We saw it with Google, who built Gtalk on XMPP and even federated with other XMPP servers, only to later stop federation and XMPP support in favour of trying to herd the digital cattle into the Google+ enclosure.
Facebook, who also built their chat app on XMPP at first allowed 3rd party XMPP clients to connect and then later dropped interoperability.
Twitter, although not using or supporting XMPP, had a vibrant 3rd party client ecosystem which they killed off once they felt big enough.
Slack, like so many others before them, pretend to care about interoperability, opening up just so slightly, so that they can lure in people with the promise of “openness”, before eventually closing the gate once they’ve achieved sufficient size and lock-in.

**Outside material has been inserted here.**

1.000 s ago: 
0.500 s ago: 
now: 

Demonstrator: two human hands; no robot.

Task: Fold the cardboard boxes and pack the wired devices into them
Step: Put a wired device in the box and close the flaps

The reason email is federated, is because it was developed before surveillance capitalism was a thing and because it was established and entrenched long before these companies came around.
There’s a reason why your email address is still the de facto way to sign up for any service on the web (sometimes with one or two degrees of separation), and it’s because of federation.
XMPP is designed to allow federation. Think about that. Instead of having to sign up to various different chat providers, all which try to lock you in and monetize your conversations, you could instead have one chat account, and use that to chat with anybody else, regardless of which chat provider they are using.
Alas, that’s the dream, but because XMPP came much later to the scene, it didn’t develop the critical mass as email has, and here we are. With dozens of chat apps, all non-interoperable and closed off.
This is the most reasonable response I have seen so far about the Slack vs XMPP/IRC debate over the past few days.